I am a middle-aged wife and mom of three, a friend to many, and an auntie (by blood and by not) to a gaggle. I am also neurodivergent with a trauma history a mile long. I tell my boys (ages 26 and 16) that we don’t make serotonin or dopamine in this family, we buy the equivalents at the store. Better living through chemistry.

I come from a long line of self-medicating undiagnosed neurodivergents who did and have done the best they could with the knowledge and access they had but it wasn’t pretty. I have worked hard to destigmatize medication, mental health days, and diagnoses, and embrace our exceptional brains instead of fighting them.

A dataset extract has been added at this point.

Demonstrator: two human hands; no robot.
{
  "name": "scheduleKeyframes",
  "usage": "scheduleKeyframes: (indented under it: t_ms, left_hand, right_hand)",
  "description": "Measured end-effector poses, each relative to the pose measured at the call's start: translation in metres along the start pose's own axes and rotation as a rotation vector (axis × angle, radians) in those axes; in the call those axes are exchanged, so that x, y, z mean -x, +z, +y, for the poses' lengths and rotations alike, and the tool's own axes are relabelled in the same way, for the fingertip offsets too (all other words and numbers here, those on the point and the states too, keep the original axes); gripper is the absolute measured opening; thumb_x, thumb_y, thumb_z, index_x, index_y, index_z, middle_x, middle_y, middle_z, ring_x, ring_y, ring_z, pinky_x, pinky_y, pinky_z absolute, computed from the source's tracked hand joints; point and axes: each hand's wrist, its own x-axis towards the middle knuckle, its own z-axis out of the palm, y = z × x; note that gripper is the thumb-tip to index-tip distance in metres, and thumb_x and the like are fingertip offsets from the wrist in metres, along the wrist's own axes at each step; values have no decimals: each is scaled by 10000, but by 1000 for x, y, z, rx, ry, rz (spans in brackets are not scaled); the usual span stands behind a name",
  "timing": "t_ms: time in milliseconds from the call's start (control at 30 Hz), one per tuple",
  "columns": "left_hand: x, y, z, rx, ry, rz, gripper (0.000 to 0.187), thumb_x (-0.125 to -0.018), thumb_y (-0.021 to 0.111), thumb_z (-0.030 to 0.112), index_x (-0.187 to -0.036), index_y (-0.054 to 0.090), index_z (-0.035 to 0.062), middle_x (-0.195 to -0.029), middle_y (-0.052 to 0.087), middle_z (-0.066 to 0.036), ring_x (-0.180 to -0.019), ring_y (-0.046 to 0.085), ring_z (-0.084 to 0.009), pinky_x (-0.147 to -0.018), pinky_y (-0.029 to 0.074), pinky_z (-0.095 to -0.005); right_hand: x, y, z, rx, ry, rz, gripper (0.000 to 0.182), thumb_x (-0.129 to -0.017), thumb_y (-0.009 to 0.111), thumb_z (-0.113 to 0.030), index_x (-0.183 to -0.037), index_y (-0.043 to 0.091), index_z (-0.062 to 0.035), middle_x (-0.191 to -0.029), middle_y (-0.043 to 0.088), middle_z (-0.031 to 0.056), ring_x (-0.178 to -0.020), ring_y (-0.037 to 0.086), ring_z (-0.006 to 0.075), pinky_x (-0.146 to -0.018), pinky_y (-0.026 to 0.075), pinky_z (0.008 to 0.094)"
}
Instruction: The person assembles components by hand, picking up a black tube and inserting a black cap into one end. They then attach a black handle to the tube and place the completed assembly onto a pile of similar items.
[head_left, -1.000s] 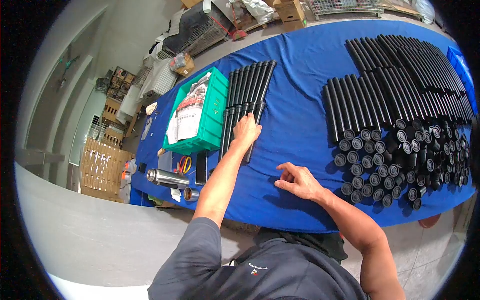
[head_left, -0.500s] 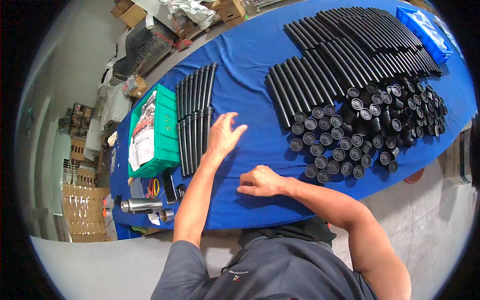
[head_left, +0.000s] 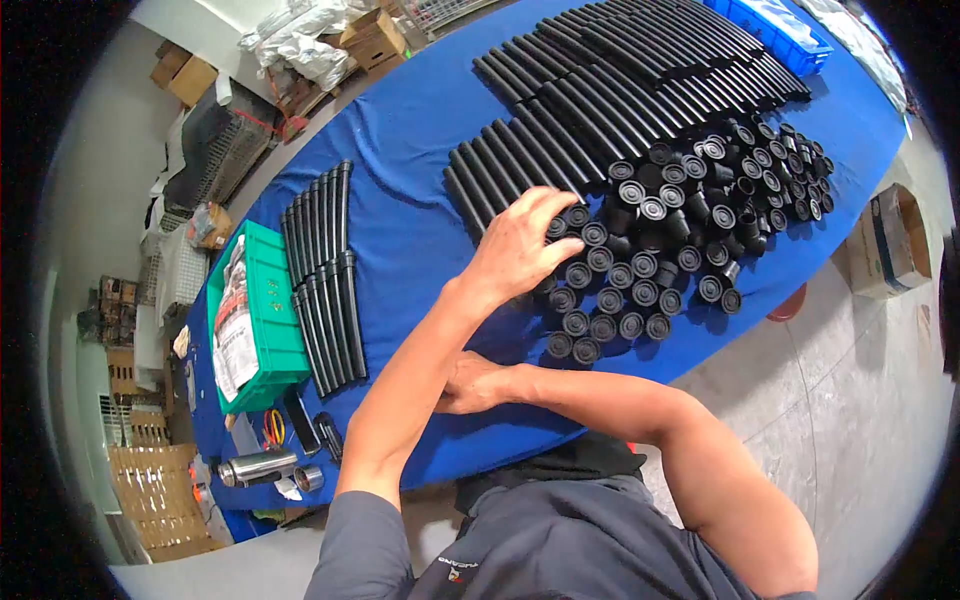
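My left hand reaches over the near edge of the black round caps, by the lower ends of the black tubes. Its thumb and fingers are apart, with a cap visible in the gap between them; nothing appears gripped. My right hand rests low over the blue cloth, its fingers hidden behind my left forearm. Two short rows of black tubes with collared ends lie on the left of the cloth.
A green crate with printed paper stands at the left. Near it are a steel flask, a steel cup and a dark phone-like object. A blue bin sits at the far right; a cardboard box is beyond the table.
My left hand has moved right, from beside the short rows to the caps. My right hand is now partly covered by my left forearm. The view has shifted right.
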Motion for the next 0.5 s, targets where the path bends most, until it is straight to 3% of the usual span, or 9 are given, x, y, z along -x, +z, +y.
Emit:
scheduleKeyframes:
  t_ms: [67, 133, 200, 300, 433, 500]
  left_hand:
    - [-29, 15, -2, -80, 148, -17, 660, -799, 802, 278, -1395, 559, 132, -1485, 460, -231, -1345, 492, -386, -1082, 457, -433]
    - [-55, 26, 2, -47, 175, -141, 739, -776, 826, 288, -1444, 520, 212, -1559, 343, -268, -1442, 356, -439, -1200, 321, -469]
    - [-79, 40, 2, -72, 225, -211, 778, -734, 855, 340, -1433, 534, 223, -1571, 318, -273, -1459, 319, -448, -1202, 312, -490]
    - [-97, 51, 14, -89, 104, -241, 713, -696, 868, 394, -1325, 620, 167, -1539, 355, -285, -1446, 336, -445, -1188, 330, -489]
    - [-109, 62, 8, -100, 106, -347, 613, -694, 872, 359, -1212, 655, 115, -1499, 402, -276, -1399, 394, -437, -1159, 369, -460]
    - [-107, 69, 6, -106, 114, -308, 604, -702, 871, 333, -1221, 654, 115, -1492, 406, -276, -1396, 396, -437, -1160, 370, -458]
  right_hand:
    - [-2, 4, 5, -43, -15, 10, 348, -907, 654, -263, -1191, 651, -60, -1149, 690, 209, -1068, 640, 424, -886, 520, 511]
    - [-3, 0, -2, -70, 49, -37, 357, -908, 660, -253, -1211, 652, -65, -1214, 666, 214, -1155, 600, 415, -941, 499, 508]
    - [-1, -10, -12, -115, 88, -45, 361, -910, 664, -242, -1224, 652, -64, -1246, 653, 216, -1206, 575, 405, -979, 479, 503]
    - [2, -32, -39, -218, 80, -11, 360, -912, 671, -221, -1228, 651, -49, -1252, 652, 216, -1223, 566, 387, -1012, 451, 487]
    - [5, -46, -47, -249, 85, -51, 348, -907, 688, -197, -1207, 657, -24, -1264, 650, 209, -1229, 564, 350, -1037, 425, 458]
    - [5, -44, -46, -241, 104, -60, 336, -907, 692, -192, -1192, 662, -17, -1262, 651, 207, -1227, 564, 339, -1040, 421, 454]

That being said, I am so very frustrated with our medical system. I switched doctors and had a well check in November, did requisite bloodwork for my thyroid meds, etc. When I went to refill my antidepressant last week, it was declined because I needed to come in for another office visit.

That in and of itself would be fine if we didn’t live in a dystopian late-stage capitalist hellscape where it costs $150 out of pocket for an office visit because the deductible is $6k and the company doesn’t pay for anything aside from a yearly wellness check and requisite immunizations until you meet that cap. You also get charged roughly $600 a month for the pleasure.

That sort of plan is the only plan many Americans have access to because it is what is offered through W-2 jobs. People could look on the marketplace but because their job offers a plan for the individual who works for the company (not the family they may have at home) that is .01%-ish less than 10% of his gross pay. There is no such cap on family plans.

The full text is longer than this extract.